AIM OF THE TASK
Beneath this task are records; print exactly the stretch of them from the line with "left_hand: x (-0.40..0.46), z" through the line with "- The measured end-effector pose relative", both ends included.

Extracted data entries
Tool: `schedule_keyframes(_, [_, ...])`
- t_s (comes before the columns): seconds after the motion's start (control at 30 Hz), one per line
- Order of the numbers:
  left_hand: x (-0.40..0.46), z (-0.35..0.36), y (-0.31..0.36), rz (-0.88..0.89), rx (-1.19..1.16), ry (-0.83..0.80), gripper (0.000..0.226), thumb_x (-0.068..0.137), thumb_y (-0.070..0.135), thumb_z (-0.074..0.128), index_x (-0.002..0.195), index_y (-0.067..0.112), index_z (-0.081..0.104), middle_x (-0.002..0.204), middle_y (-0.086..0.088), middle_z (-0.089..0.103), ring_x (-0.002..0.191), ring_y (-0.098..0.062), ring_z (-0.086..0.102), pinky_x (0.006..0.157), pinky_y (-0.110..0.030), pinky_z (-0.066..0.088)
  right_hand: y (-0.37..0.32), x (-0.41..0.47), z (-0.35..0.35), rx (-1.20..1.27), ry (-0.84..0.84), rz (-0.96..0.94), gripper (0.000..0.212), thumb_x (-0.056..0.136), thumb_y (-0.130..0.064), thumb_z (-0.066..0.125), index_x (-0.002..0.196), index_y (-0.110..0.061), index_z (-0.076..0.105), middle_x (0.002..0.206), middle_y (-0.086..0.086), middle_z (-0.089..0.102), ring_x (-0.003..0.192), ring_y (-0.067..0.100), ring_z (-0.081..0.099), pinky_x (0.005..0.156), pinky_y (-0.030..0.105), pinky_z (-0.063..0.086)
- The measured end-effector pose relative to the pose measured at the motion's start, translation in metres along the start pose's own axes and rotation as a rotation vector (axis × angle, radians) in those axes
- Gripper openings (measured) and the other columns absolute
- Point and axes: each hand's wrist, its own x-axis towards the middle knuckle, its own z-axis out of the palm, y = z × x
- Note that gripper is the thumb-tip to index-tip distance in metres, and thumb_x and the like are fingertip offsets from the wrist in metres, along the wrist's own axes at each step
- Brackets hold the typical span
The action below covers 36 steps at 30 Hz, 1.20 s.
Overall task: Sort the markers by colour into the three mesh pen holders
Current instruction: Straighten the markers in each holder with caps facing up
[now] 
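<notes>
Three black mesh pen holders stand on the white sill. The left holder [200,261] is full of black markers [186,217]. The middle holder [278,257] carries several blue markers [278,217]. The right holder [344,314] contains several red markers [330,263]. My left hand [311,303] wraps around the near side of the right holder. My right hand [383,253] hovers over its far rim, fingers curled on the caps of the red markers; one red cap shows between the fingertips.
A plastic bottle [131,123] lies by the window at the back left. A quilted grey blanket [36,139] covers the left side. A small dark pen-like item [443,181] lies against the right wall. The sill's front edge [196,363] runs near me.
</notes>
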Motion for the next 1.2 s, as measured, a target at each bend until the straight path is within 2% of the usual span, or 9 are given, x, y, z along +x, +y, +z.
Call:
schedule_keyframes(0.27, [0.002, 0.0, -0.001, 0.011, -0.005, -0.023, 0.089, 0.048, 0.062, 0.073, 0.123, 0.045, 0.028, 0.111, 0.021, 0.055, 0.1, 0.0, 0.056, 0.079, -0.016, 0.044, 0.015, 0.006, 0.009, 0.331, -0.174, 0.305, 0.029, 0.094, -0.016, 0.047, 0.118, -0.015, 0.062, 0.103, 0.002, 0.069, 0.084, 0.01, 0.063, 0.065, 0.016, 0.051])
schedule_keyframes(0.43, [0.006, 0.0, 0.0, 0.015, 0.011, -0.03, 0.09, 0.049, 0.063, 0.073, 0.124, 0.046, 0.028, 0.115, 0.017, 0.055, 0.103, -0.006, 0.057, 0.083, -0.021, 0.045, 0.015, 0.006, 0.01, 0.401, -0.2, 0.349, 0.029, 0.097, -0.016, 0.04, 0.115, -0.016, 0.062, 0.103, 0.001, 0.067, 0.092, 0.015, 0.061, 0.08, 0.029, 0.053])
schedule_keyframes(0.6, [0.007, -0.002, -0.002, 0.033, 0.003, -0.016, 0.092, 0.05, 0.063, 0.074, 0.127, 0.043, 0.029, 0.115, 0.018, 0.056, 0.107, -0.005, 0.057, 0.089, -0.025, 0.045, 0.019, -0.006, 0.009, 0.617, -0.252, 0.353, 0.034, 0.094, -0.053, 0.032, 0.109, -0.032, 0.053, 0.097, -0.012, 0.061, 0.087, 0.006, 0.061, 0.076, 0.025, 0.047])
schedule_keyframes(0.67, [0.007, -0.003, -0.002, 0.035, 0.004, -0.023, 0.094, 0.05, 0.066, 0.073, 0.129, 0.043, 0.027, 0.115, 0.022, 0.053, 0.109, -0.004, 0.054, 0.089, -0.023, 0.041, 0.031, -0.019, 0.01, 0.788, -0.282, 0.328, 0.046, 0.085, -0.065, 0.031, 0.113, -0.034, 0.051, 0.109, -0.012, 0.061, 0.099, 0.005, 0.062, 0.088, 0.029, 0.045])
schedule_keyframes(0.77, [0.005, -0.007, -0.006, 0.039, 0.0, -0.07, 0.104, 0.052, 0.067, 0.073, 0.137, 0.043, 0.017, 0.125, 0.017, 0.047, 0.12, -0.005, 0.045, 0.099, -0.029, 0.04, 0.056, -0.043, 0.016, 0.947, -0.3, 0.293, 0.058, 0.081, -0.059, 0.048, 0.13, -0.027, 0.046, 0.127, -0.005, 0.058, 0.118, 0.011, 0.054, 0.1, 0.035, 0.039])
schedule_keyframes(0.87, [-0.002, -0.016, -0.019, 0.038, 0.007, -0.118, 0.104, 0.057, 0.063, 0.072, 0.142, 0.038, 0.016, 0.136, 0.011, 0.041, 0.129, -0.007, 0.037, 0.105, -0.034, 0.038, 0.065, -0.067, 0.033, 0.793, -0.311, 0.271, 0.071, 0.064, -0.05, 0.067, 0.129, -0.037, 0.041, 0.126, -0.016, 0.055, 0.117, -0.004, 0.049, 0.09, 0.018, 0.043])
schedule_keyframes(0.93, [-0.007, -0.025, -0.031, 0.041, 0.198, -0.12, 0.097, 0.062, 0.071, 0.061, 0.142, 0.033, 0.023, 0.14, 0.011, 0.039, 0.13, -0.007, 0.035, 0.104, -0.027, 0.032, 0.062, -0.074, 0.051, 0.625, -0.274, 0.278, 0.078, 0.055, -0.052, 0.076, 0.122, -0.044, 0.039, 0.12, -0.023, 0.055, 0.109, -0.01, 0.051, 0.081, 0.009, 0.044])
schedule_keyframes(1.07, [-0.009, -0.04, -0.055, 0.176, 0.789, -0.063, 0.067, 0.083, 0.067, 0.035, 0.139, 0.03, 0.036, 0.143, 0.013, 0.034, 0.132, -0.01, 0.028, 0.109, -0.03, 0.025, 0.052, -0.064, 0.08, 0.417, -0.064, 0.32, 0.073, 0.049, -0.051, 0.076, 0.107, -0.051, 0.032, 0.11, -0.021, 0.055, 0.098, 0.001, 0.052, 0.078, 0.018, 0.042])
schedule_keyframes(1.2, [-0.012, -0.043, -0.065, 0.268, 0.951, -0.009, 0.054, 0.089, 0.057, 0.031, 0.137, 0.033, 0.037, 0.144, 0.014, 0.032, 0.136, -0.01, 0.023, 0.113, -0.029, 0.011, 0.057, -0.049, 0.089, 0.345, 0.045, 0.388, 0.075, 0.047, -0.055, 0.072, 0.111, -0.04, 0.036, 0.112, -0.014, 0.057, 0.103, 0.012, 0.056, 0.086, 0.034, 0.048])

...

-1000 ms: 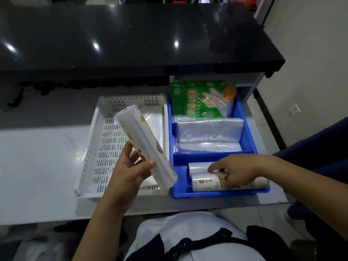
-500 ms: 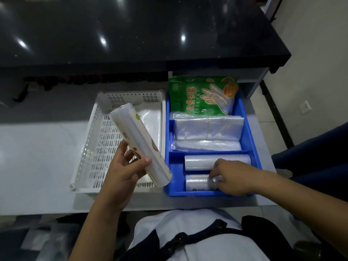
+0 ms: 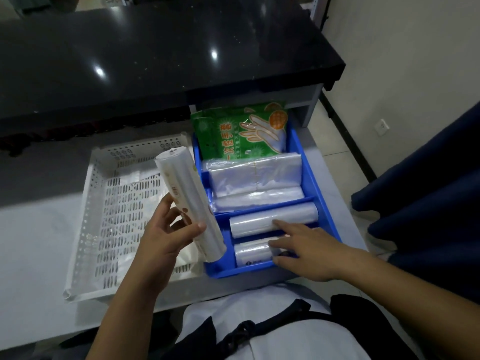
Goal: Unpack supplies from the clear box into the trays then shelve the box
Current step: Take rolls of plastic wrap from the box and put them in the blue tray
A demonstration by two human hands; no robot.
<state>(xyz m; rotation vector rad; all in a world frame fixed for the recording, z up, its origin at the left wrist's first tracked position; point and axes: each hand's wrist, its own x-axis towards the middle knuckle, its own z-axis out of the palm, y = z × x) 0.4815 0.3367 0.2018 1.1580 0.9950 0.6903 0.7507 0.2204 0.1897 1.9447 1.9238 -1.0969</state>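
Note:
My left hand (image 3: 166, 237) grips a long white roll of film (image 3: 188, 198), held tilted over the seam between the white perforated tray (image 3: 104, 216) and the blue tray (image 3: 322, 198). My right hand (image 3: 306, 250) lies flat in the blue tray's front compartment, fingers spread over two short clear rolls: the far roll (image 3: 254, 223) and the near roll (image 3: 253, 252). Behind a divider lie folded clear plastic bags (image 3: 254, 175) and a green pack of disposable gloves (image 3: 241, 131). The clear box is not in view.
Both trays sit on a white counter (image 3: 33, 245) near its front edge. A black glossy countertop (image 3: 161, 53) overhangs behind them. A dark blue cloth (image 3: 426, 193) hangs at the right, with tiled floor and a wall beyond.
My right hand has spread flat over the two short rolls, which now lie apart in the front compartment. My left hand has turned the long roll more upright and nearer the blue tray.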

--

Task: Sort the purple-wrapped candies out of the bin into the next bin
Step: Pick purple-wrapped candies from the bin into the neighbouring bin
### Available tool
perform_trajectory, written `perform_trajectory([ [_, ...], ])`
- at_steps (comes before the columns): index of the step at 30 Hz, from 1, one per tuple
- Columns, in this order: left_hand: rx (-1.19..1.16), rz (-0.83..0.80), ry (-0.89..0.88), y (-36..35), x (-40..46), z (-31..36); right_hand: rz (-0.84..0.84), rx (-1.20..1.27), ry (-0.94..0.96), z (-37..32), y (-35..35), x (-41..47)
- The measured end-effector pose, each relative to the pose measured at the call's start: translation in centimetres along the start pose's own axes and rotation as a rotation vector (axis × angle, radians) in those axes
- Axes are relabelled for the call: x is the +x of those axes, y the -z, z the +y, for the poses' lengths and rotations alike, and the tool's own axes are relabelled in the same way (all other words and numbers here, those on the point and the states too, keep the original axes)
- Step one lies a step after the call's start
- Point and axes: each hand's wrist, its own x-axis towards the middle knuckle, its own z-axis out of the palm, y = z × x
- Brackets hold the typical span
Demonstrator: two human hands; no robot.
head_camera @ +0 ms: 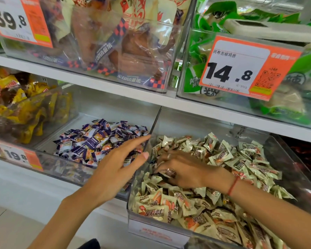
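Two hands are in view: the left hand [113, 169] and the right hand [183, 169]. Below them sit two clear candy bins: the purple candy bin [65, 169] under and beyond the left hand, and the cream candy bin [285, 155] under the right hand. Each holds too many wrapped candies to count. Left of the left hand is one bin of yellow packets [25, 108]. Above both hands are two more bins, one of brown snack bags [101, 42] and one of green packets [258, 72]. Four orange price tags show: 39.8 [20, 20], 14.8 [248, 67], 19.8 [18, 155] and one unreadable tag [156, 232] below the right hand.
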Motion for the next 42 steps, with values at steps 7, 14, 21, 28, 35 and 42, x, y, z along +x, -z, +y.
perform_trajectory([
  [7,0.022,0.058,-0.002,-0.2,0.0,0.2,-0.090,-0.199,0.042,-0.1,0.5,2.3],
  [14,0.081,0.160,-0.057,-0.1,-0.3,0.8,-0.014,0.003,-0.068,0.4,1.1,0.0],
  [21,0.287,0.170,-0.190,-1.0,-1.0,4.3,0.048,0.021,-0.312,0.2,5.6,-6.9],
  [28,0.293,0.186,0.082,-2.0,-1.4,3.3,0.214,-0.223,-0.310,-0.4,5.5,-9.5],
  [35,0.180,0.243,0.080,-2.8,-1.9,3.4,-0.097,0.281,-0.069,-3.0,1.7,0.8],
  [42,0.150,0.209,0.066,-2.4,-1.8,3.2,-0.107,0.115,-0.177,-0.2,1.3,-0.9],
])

TASK OUTPUT
  left_hand: x (-0.40..0.46), z (-0.35..0.36), y (-0.31..0.36), rz (-0.88..0.89), rx (-1.19..1.16), ry (-0.83..0.80), gripper (0.000..0.226), thumb_x (-0.068..0.137), thumb_y (-0.070..0.135), thumb_z (-0.074..0.128), index_x (-0.002..0.195), index_y (-0.067..0.112), index_z (-0.081..0.104), middle_x (-0.002..0.204), middle_y (-0.086..0.088), middle_z (-0.089..0.103), ring_x (-0.002..0.191), ring_y (-0.098..0.062), ring_z (-0.086..0.102), pinky_x (0.006..0.157), pinky_y (-0.110..0.030), pinky_z (-0.066..0.088)
  right_hand: y (-0.37..0.32), x (-0.41..0.47), z (-0.35..0.35), rx (-1.20..1.27), ry (-0.84..0.84), rz (-0.96..0.94), gripper (0.000..0.212), thumb_x (-0.056..0.136), thumb_y (-0.130..0.064), thumb_z (-0.066..0.125), index_x (-0.002..0.196), index_y (-0.110..0.061), index_z (-0.076..0.105), middle_x (0.002..0.206), middle_y (-0.086..0.086), middle_z (-0.089..0.102), ring_x (-0.003..0.192), ring_y (-0.067..0.100), ring_z (-0.081..0.099), pinky_x (0.005..0.156), pinky_y (-0.030..0.105), pinky_z (-0.063..0.086)
- The measured end-effector pose relative to the pose measured at the motion's start, translation in metres along the start pose's own axes and rotation as a rotation vector (axis × angle, radians) in those axes

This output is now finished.